Se puso de pie lentamente, como si incluso el aire esperara su gesto para moverse. Su capa roja ondeó detrás de él como una extensión de su autoridad. No necesitó amplificación ni traductores: cuando habló, su voz llenó la arena entera con la fuerza de un trueno controlado.
Todos los aspirantes guardaron silencio.
El Emperador Tiberius alzó la mano, y el silencio descendió como un manto sagrado sobre la arena.
Su voz, profunda y serena, fluyó como el eco de una verdad olvidada:
—Valientes jóvenes…
Hoy están aquí no solo por sus talentos, ni por sus linajes, ni por sus orígenes. Están aquí porque el fuego en sus corazones desafió al destino y los trajo hasta este umbral.
—Mucho se ha dicho sobre estas pruebas. Se las llama “forjas”, “selecciones”, “cruces de gloria”… pero en mi corazón, cada vez que uno de ustedes cae en estas arenas, siento que algo se pierde. Porque cada uno de ustedes es una posibilidad, una promesa, un futuro que aún no ha sido escrito.
Hizo una pausa. Sus ojos recorrieron los miles de aspirantes como si pudiera verlos uno por uno.
—El valor no siempre se mide en sangre. La fuerza no siempre se demuestra con muerte. Y un Imperio fuerte no se construye sobre cuerpos rotos, sino sobre voluntades que se elevan.
Su voz titubeó por un instante. Apenas un temblor, casi imperceptible… pero real. Como si un dolor antiguo le rozara el alma.
—Hay quienes creen que solo los más despiadados merecen portar el emblema del poder. Que solo sobreviviendo a lo atroz se forja la verdadera grandeza. Pero yo…

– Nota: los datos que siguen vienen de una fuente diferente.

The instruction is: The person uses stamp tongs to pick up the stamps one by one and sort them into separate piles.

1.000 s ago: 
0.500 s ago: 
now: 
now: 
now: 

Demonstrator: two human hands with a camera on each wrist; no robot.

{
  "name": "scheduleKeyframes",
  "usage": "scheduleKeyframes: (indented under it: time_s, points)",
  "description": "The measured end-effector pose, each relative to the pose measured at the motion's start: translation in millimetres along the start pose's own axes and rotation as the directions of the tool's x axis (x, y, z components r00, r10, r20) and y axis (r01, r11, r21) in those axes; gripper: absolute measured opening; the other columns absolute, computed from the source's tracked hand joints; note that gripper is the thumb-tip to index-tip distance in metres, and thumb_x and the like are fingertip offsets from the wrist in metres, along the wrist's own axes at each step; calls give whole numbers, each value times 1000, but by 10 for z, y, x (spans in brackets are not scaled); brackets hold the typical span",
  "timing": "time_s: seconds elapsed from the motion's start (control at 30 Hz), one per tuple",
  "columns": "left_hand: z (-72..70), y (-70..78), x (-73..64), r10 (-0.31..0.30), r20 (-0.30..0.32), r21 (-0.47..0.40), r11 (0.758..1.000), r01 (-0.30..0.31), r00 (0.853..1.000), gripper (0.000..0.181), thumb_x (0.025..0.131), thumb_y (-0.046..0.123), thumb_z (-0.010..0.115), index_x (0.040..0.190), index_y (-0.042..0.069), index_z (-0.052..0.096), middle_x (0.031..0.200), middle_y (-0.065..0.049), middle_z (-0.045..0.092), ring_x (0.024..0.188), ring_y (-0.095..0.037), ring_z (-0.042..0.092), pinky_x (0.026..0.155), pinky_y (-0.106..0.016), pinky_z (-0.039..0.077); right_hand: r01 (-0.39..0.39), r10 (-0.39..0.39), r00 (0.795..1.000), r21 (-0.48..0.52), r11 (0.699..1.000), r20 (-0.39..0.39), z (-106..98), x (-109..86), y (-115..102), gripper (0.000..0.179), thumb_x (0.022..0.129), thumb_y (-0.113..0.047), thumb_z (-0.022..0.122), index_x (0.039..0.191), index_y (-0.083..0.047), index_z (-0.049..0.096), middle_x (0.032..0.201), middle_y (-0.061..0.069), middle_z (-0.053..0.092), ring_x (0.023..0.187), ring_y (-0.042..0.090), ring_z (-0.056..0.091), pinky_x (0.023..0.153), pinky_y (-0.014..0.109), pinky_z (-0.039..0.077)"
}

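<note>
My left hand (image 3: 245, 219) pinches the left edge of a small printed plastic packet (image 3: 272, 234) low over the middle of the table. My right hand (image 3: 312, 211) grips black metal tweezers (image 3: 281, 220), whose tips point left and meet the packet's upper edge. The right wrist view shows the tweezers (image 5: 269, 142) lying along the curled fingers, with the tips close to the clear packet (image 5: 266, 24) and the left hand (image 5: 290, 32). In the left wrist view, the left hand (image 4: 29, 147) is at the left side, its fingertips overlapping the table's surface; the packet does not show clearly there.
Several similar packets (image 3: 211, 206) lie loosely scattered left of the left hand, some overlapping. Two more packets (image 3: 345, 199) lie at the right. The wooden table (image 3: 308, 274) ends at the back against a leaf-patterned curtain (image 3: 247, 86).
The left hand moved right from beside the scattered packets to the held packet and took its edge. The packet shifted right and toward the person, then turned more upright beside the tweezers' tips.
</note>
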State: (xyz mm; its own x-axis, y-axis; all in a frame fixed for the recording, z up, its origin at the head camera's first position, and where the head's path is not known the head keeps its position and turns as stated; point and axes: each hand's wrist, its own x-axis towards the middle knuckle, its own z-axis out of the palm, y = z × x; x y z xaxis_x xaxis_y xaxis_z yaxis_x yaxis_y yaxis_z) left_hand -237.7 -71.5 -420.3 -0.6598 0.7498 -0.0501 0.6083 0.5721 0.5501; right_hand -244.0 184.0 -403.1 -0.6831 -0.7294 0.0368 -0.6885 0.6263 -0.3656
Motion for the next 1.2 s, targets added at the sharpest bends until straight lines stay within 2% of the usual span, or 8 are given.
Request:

Yo me atrevo a pensar diferente.
—¿Y si aquel que cae hoy era quien podría haber cambiado nuestro destino?
¿Y si en este campo de sangre se pierde al más sabio, al más justo, al más noble de todos los guerreros que jamás habríamos tenido?
El silencio era absoluto.
—Por eso, a pesar de la dureza de este examen, deseo desde lo más profundo de mi ser… que todos ustedes sobrevivan.
Que se levanten al final del día no solo como guerreros, sino como faros de una nueva era.
El mundo que heredarán será vasto y complejo y necesita más que poder. Necesita propósito. Necesita conciencia.
Necesita vida.
—Luchen con coraje.
Luchen con honor.
Y sobre todo, no olviden quiénes son.
El Imperio los observa.
El cielo los recuerda.
Y el mañana los necesita… vivos.
Cuando terminó, no hubo aplausos.
Solo un silencio reverente que habló más que cualquier ovación.
Alistair dio un paso al frente. Su armadura de Titanochromo oscura y opaca resplandecía apenas, bajo la luz del mediodía. Sobre sus hombros, la capa blanca ondeaba con elegancia. No elevó la voz; su sola presencia llenó el aire.